Menteri Luar Negeri China Qin Gang. (Foto:AFP)
BEIJING— Menteri Luar Negeri China Qin Gang seolah hilang “bak ditelan bumi” setelah tiga pekan sama sekali tak terlihat di depan publik.
Absennya Qin di tengah-tengah banyaknya kegiatan diplomatik Beijing belakangan ini menimbulkan berbagai spekulasi, salah satunya terkait penahanan sang menlu.
Diberitakan CNN, pria berusia 57 tahun itu terakhir kali terlihat usai bertemu dengan para pejabat Sri Lanka, Vietnam, dan Rusia di Beijing pada 25 Juni.
Dalam penampilan terakhirnya, Qin tersenyum saat berjalan berdampingan dengan Wakil Menteri Luar Negeri Rusia Andrey Rudenko.
“Mengingat status dan pengaruh China di dunia, memang sangat aneh bahwa menteri luar negeri tidak terlihat di depan publik selama lebih dari 20 hari,” kata mantan editor surat kabar Partai Komunis, Deng Yuwen, seperti dikutip CNN, Senin (17/7).
Juru bicara Kemlu China sendiri mengatakan bahwa dirinya “tidak punya informasi untuk dibagikan” terkait keberadaan Qin. Ia lantas menegaskan bahwa kegiatan diplomatik China sedang dilakukan seperti biasa.
Qin mestinya melakukan pertemuan dengan kepala kebijakan Uni Eropa Josep Borrell awal bulan ini di Beijing. Namun, pertemuan itu batal dilakukan setelah Negeri Tirai Bambu memberi tahu Uni Eropa bahwa tanggal yang telah ditetapkan “tak lagi memungkinkan.”
Menurut laporan Reuters, Uni Eropa diberitahu tentang penundaan pertemuan tersebut hanya dua hari sebelum kedatangan Borrell yang dijadwalkan pada 5 Juli.
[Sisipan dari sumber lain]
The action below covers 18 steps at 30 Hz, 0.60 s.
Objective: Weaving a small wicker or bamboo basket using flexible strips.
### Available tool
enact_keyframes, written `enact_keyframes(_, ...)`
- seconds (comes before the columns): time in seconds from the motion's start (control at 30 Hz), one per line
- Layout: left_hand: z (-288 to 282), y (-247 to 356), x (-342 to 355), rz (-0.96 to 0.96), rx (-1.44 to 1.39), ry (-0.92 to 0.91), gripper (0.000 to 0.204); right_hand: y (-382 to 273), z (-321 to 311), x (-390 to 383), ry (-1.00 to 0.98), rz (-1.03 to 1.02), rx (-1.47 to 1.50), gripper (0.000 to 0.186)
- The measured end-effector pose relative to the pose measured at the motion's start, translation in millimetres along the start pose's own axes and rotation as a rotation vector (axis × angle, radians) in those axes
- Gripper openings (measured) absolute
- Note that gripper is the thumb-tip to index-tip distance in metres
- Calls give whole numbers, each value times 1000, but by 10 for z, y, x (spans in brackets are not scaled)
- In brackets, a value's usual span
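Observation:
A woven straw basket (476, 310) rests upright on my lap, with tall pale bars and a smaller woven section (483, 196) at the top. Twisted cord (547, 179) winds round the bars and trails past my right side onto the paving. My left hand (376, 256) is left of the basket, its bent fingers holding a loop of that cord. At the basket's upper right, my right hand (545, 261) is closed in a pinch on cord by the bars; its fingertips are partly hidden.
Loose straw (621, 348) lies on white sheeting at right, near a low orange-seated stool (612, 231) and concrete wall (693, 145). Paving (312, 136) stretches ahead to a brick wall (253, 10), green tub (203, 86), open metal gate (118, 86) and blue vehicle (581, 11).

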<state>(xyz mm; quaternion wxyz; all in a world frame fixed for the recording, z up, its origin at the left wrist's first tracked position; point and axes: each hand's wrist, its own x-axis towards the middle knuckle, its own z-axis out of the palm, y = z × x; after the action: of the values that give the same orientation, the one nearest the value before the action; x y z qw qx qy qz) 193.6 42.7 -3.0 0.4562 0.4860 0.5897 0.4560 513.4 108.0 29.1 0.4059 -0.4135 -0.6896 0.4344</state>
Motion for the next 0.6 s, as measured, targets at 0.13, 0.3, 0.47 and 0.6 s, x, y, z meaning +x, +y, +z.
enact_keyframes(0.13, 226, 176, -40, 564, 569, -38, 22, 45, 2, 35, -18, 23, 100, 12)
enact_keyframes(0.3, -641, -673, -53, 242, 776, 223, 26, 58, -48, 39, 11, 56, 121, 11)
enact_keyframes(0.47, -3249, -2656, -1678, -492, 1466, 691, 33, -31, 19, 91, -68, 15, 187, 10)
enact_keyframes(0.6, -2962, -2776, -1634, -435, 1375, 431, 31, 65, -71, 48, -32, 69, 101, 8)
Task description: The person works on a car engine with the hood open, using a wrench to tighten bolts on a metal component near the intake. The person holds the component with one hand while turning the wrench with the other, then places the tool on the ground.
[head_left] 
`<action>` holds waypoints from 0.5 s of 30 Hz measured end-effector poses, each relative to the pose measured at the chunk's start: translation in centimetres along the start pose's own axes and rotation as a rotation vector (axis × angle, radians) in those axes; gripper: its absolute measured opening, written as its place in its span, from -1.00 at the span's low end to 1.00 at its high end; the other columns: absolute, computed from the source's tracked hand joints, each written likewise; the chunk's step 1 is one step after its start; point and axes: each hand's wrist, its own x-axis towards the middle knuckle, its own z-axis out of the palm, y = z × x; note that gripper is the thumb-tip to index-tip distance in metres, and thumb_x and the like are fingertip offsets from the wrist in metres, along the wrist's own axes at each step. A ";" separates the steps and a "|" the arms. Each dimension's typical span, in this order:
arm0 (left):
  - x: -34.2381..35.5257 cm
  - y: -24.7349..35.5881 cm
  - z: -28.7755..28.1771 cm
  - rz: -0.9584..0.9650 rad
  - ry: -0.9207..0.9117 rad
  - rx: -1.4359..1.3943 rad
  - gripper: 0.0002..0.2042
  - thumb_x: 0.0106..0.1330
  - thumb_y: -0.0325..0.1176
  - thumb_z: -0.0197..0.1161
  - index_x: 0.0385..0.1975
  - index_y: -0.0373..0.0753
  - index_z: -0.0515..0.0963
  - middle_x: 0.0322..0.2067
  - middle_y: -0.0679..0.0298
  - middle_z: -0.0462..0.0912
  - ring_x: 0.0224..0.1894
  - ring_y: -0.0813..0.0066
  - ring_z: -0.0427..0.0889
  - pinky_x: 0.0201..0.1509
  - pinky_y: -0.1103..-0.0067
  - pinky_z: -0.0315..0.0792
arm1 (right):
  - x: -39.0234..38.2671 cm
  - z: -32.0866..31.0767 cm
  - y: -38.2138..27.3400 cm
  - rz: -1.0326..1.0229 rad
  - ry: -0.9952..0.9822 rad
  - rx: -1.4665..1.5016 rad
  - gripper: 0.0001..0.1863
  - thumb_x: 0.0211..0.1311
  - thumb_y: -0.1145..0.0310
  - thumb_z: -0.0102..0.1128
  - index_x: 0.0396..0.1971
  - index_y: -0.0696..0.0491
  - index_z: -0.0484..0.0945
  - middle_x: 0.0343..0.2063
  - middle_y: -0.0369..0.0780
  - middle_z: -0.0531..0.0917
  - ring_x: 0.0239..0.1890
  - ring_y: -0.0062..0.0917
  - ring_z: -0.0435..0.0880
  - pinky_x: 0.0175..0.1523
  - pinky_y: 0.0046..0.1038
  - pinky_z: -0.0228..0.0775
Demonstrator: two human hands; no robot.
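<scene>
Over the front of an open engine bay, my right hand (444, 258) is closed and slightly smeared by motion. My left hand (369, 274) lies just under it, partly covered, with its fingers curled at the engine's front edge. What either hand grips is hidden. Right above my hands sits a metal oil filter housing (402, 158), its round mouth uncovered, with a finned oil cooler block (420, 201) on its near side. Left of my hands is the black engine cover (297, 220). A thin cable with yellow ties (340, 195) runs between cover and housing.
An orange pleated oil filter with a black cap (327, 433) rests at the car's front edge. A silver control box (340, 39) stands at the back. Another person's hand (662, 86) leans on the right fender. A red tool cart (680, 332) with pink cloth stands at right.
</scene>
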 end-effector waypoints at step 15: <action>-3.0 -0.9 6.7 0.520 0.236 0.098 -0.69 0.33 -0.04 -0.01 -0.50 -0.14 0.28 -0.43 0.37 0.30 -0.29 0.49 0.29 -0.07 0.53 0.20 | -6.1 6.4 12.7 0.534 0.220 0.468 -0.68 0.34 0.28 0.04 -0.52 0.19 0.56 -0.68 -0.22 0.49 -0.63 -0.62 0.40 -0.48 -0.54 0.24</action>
Bukan cuma dengan Borell, Qin juga tak hadir dalam pertemuan para menlu ASEAN di Jakarta pekan lalu dan digantikan oleh diplomat senior Wang Yi.
Juru bicara Kemlu China mengatakan dalam konferensi pers Selasa (11/7) lalu bahwa Qin tidak bisa hadir di acara ASEAN “karena alasan kesehatan.”
Kendati begitu, pernyataan jubir itu hilang dari transkrip resmi briefing Kemlu Beijing. Hilangnya transkrip ini sendiri bukan hal ganjil di China, karena Kemlu Beijing sering menghapus pernyataan yang dianggap sensitif.
Menurut Deng, sikap Beijing yang kurang transparan ini membuat desas-desus soal keberadaan Qin kian menjadi-jadi.
Di bawah pemerintahan Xi Jinping, ketidaktransparanan memang kerap terjadi karena Xi disebut-sebut tak terima dengan perbedaan pendapat.
“Ini adalah masalah bagi rezim totaliter. Rezim totaliter secara inheren tidak stabil karena semuanya diputuskan oleh pemimpin tertinggi saja,” katanya.
“Jika sesuatu yang tidak biasa terjadi pada seorang pejabat senior, orang akan bertanya-tanya apakah hubungan mereka dengan pemimpin tertinggi telah memburuk atau apakah itu merupakan tanda ketidakstabilan politik,” ucap Deng.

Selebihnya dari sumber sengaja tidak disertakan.